For those out of work, underpaid or precarious, the introduction of a basic citizen’s income would represent a revolutionizing of the job market. In one move it would alleviate the cultural and practical anxieties of worklessness — ending the bureaucratic cruelty of the job center while removing the anxiety-inducing stigma associated with claiming benefits — while simultaneously allowing individuals to pursue culturally important and revolutionary activities such as art, music, writing or (dare I say it?) activism, without the crushing impossibility of trying to make them pay. When we look to housing obvious solutions include mandatory, secured five-year tenancies, capped rent increases and a guarantee of stable, suitable social housing for those who need it.

There are many more reforms I could list. You will notice, however, that these are indeed reforms; bread and butter social democracy. Does that mean such a program is counter-revolutionary? A mere placatory settlement between capital and the working class? No, it does not. Revolution does not emerge from the systematic subjection of individuals to increased misery, anxiety and hardship as accelerationist logic demands. Instead it flourishes when populations become aware of their chains, are given radical visions for the future and the means to achieve them. It is when leftists critique but also offer hope.
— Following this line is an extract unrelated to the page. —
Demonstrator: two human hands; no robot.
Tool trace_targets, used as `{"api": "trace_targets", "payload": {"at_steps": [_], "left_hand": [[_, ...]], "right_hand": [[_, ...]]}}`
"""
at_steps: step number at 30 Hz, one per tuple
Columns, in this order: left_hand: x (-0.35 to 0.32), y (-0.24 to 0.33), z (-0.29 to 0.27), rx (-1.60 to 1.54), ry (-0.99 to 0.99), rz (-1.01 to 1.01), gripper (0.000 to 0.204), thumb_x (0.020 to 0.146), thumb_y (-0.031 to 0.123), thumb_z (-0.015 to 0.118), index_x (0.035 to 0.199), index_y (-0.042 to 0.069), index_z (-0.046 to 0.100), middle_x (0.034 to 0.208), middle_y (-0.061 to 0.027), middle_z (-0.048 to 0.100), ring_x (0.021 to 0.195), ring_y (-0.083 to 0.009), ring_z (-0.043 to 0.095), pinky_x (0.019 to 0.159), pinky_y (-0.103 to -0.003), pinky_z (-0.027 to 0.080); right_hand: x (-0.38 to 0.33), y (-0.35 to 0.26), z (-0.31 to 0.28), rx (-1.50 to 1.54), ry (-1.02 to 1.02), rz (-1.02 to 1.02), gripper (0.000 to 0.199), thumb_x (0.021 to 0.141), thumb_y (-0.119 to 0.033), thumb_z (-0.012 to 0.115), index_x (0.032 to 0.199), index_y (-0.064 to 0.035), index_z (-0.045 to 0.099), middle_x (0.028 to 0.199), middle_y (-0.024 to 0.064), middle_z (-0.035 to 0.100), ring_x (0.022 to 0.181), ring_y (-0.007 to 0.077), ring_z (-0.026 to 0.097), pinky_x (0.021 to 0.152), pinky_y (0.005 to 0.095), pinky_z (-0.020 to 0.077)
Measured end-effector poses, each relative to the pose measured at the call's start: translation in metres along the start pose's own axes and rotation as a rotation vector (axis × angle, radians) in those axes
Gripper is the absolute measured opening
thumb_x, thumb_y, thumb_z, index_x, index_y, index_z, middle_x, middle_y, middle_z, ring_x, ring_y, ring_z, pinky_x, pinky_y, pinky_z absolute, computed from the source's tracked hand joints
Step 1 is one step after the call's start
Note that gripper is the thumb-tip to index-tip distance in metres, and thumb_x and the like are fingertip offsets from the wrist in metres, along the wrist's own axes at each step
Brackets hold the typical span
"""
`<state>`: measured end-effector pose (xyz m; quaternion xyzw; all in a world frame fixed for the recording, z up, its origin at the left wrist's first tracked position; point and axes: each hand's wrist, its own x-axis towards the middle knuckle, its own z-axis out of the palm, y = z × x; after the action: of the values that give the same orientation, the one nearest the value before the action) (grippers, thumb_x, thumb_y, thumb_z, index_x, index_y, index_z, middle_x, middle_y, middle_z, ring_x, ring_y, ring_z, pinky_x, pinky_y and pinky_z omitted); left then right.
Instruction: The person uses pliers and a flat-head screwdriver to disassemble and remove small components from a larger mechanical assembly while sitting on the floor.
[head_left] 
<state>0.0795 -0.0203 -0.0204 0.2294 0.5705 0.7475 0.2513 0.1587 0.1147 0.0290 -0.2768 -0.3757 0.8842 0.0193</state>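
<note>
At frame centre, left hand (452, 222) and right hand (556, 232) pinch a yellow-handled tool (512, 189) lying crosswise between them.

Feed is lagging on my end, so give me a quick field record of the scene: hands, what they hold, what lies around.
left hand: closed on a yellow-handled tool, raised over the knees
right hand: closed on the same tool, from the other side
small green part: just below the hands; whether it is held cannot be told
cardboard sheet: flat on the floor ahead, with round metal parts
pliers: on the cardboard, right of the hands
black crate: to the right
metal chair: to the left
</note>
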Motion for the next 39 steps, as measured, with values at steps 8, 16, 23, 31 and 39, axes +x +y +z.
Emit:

It is when the population writ large are included in and are masters of their own liberation; not when they are viewed as a lumpen, otherly mass, of only instrumental importance in achieving the glorious revolution.

Look at the practicalities and this becomes obvious. How can we expect individuals to launch themselves into high-tension anxiety-inducing conflicts if the mere thought of such a situation causes them to have a panic attack? How can individuals, in the face of near panoptical surveillance and monitoring, combat the overwhelming desire to conform if they aren’t awarded some freedom from the practical anxieties of life? How are we to think and act in a revolutionary, and often abstract, manner if the very real and immediate anxieties of work, home and play fog our minds so totally?

This is not to say freedom will be given to us. It must always be taken, and we must not rely on electoral politics to hand us the revolution down from above. Nor will true struggle ever be an anxiety-free leisure pursuit. Genuine conflict with the state and capital will always entail danger, stress and the possibility of intensified precariousness.

Nevertheless, the dismissal of electoral politics in its totality represents abysmal revolutionary theory. The pursuit of reforms by progressive governments being bitten at the heels by sharp, vibrant social movements can produce real, tangible change.

It was what should have happened with Syriza, and it is what will hopefully happen with the new Labour leadership in the UK. And if, as individuals and communities, we are to puncture the distress, precariousness and general sense of cruel unknowing so particular to the moment in which we live, if we are to overcome the avalanche of bullshit and reclaim our confidence, if we to construct and disseminate a distinctly communal, hopeful revolutionary fervor, such changes are imminently needed.